Le manque de ressources humaines qualifiées pour mesurer les émissions conformément aux normes européennes constitue également un enjeu.
Recommandations d’adaptation
Le Conseil préconise une approche intégrée visant à renforcer la préparation des exportateurs marocains, accélérer la décarbonation des secteurs énergie et industrie, mobiliser les financements nécessaires et renforcer les capacités techniques et institutionnelles.
Il recommande aussi la création d’un mécanisme national d’accompagnement du MACF, avec un fonds spécial pour soutenir les PME exportatrices à couvrir les coûts de calcul de leur empreinte carbone et leurs investissements vers la décarbonation, afin d’augmenter leur compétitivité sur le marché européen.

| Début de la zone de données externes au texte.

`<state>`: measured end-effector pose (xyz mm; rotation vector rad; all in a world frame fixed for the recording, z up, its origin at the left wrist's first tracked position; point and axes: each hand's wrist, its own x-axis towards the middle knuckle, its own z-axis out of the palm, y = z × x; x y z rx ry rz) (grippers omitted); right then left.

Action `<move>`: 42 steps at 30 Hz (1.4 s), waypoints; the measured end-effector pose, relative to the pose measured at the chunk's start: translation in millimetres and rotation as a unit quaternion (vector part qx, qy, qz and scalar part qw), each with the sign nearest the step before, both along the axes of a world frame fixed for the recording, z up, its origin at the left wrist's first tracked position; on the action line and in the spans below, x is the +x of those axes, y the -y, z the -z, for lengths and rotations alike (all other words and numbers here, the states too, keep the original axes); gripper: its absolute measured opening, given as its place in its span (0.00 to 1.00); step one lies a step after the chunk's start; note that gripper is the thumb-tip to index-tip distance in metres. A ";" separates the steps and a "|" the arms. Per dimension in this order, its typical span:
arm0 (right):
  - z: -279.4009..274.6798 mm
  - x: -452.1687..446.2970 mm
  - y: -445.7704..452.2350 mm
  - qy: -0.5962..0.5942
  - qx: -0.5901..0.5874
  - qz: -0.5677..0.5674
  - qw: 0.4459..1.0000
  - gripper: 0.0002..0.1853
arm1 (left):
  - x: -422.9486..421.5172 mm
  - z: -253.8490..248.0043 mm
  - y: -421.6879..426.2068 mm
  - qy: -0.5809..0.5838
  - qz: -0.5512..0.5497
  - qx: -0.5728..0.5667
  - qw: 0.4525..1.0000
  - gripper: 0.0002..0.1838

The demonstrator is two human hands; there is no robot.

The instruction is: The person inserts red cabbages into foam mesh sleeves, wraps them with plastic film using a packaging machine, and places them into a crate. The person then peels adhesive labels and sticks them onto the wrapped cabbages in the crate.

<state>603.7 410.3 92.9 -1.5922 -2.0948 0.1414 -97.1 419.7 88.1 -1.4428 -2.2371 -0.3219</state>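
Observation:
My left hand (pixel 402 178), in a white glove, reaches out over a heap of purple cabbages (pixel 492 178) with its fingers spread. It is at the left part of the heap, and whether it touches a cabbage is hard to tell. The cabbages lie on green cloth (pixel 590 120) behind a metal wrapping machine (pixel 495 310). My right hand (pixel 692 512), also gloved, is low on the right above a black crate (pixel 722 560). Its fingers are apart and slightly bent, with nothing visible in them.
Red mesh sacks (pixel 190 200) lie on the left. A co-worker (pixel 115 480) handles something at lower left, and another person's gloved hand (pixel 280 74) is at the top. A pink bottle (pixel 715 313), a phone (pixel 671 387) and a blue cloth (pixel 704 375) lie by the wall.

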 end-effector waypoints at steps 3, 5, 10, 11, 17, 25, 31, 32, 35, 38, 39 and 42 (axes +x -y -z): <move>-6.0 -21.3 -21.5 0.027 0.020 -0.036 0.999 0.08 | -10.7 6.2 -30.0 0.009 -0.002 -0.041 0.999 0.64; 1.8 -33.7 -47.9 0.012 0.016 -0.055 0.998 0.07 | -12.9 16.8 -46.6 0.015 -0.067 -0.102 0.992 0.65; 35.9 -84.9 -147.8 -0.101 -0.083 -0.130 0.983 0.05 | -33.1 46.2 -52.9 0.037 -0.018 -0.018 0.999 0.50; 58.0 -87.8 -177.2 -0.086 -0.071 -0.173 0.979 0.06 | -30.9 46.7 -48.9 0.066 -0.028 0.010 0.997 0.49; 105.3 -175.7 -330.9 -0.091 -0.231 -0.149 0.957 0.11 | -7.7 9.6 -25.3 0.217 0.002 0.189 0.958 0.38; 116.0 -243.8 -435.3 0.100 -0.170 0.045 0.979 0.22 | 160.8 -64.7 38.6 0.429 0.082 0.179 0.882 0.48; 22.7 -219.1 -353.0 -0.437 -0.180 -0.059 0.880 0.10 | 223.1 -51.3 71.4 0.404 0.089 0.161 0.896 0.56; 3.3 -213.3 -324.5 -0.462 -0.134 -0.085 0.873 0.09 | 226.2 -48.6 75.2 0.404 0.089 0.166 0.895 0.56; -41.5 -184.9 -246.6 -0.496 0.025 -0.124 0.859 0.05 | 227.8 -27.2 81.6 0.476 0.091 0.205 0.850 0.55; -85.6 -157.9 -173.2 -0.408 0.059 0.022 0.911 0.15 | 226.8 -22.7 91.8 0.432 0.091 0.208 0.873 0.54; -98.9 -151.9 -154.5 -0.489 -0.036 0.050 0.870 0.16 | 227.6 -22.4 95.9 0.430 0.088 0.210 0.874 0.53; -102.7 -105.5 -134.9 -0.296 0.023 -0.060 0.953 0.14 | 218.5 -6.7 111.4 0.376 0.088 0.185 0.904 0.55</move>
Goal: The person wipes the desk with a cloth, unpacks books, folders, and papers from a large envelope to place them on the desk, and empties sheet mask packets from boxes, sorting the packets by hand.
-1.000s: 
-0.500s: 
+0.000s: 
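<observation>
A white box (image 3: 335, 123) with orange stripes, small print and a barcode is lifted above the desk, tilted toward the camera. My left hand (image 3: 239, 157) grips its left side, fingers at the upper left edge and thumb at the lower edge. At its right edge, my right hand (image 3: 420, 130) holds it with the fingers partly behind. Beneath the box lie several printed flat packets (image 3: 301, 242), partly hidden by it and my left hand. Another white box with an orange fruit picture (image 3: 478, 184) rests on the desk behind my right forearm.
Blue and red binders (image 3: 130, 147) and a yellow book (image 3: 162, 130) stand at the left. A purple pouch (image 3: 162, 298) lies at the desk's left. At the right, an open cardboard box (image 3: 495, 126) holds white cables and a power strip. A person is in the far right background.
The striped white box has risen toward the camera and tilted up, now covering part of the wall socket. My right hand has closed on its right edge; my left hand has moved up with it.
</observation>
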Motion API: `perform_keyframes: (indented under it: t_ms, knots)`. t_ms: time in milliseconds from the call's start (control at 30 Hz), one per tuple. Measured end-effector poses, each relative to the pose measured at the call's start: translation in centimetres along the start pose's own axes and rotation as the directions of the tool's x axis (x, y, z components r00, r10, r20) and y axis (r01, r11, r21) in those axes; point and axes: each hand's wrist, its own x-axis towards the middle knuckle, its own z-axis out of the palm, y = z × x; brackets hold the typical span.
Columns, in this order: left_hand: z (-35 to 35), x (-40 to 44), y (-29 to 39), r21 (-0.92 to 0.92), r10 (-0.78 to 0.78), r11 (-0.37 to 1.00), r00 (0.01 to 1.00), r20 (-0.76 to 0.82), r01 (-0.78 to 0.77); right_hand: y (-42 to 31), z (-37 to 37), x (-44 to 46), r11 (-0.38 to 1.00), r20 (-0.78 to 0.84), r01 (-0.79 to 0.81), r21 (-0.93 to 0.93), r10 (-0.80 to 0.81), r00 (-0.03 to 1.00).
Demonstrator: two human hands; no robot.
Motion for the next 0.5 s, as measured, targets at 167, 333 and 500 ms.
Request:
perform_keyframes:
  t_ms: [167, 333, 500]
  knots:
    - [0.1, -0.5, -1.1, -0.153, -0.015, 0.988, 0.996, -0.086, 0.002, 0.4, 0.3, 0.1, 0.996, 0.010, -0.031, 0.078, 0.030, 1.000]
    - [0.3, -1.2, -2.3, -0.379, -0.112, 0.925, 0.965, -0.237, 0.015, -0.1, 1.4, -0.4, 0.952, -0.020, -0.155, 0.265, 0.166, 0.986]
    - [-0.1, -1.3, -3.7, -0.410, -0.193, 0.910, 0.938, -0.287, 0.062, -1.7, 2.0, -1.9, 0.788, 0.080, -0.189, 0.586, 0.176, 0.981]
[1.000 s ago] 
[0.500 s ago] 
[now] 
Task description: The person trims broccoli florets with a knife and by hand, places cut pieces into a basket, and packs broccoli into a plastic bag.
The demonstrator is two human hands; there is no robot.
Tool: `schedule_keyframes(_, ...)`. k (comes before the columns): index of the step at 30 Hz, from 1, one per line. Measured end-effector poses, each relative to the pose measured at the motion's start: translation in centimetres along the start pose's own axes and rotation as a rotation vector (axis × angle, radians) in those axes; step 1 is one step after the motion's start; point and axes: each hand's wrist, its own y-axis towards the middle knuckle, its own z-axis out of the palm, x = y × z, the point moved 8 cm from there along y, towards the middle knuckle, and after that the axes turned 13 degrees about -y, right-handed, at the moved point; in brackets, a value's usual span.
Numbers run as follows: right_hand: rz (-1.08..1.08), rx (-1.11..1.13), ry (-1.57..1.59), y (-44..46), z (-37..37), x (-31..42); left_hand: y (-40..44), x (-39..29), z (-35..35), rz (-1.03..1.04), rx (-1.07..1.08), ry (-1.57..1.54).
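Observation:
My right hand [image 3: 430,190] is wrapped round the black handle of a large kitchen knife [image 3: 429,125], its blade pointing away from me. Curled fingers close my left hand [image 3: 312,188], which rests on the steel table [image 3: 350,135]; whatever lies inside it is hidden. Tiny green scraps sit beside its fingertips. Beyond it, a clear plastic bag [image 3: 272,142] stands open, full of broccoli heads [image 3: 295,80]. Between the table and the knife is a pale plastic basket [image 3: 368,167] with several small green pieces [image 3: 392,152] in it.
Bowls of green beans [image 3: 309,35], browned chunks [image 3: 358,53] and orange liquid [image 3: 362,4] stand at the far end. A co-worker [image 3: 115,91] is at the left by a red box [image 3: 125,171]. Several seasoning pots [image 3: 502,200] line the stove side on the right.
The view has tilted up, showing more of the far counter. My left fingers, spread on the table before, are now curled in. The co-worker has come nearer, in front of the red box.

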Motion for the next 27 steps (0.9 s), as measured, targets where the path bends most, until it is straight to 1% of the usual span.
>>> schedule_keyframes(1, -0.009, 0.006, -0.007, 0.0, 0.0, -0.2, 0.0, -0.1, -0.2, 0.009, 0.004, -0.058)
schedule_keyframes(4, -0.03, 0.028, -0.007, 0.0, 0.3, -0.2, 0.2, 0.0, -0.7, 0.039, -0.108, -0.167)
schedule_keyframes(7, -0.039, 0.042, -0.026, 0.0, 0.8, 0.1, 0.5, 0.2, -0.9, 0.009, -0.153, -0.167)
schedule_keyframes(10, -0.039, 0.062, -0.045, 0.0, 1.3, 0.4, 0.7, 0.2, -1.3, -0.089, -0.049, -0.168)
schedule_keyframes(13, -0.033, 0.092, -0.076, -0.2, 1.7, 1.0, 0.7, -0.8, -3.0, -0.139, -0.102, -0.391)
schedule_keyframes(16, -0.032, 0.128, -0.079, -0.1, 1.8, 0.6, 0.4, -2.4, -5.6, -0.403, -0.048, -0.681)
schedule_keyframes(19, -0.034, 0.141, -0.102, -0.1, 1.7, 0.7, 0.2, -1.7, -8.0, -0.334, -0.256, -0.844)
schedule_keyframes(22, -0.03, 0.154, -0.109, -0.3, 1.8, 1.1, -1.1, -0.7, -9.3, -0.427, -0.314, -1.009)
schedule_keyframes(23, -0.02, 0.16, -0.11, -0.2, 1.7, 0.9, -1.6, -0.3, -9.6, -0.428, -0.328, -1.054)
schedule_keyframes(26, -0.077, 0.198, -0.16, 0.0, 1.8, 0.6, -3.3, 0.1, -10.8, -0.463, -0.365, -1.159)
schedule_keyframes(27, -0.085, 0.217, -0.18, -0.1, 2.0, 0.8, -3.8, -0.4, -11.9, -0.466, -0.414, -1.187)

Des programmes de formation spécialisés sont suggérés pour développer les compétences en évaluation carbone, parallèlement à la promotion rapide des énergies renouvelables et l’accès à l’électricité "verte", ainsi qu’une transition vers le gaz naturel pour certains secteurs industriels.
Le CESE insiste sur la nécessité d’engager rapidement des négociations avec l’Union européenne pour obtenir l’accréditation européenne du système national de vérification des émissions, permettant aux exportateurs marocains de bénéficier d’une reconnaissance officielle et de réduire les coûts de conformité.
Enfin, il appelle à mener des études approfondies en concertation avec toutes les parties concernées afin d’anticiper les effets des différents outils de tarification du carbone sur l’économie et la compétitivité nationale, d’envisager la mise en place d’un système national d’échanges de quotas de carbone compatible avec le MACF, et d’encourager la coopération régionale pour défendre les intérêts des pays africains à faibles émissions dans ce contexte.